§ **Task objective**
Filter this data down to the lines that hold "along", and copy them.

§ **Information supplied**
┌────────

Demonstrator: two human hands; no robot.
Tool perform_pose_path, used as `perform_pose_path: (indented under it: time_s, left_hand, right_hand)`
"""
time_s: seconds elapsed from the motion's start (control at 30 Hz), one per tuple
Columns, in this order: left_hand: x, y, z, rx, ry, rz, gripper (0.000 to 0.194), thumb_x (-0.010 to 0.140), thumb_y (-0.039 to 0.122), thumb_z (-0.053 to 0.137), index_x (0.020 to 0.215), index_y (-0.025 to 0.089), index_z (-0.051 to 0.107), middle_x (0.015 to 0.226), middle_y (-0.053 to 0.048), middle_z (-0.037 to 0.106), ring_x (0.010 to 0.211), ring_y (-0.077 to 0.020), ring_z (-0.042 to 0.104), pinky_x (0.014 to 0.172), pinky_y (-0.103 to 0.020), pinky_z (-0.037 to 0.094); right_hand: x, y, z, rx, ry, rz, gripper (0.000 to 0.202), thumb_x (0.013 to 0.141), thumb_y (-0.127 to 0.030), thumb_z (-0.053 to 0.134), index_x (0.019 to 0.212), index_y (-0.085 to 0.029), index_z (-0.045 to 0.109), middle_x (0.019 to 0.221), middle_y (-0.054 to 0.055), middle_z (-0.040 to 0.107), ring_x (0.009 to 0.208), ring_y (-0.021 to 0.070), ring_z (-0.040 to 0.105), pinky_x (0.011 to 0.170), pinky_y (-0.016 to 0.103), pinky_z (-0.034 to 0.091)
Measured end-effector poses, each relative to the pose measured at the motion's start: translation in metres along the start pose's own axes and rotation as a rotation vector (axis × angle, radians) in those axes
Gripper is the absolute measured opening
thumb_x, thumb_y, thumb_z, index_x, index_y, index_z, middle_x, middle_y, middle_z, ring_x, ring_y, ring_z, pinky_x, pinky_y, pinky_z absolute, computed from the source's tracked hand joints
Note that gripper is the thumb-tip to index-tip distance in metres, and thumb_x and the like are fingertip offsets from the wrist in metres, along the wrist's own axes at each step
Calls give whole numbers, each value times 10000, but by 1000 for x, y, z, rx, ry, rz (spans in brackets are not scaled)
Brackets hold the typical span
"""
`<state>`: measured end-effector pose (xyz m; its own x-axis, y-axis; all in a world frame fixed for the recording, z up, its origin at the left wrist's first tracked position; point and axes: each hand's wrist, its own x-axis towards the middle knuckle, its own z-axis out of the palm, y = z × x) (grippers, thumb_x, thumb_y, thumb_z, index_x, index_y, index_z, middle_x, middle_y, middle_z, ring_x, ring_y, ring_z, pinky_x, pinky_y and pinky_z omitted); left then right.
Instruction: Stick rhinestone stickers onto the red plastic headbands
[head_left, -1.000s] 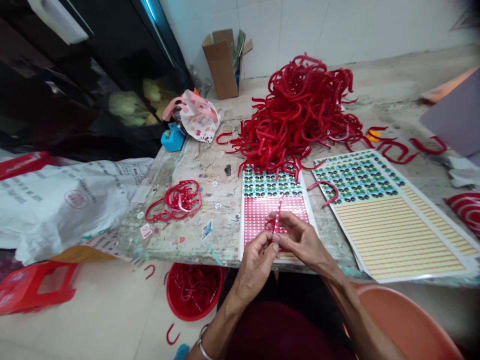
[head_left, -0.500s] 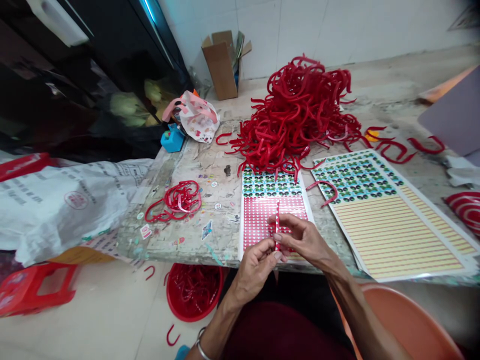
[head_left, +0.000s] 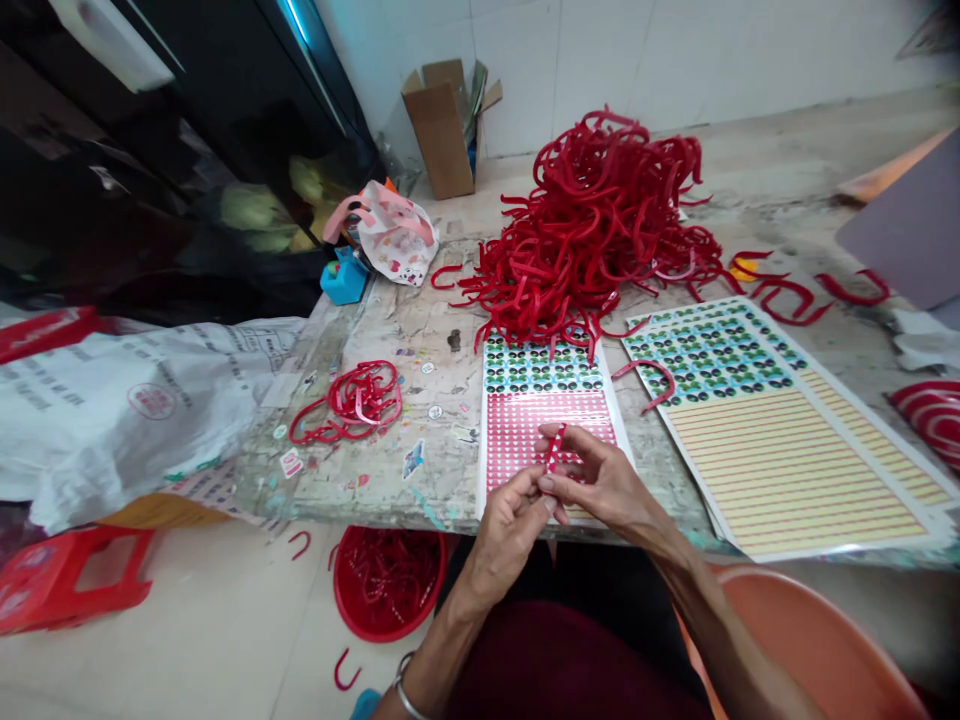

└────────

§ **Exercise solution**
Measured end-effector poses, each relative to the pose measured at the motion's start: translation in metres along the start pose's own axes and rotation as a rotation vector (axis × angle, radians) in those axes
Note that gripper is the thumb-tip to index-tip distance in metres, and thumb_x and the like are fingertip offsets from the wrist in metres, along the wrist's own axes at each step

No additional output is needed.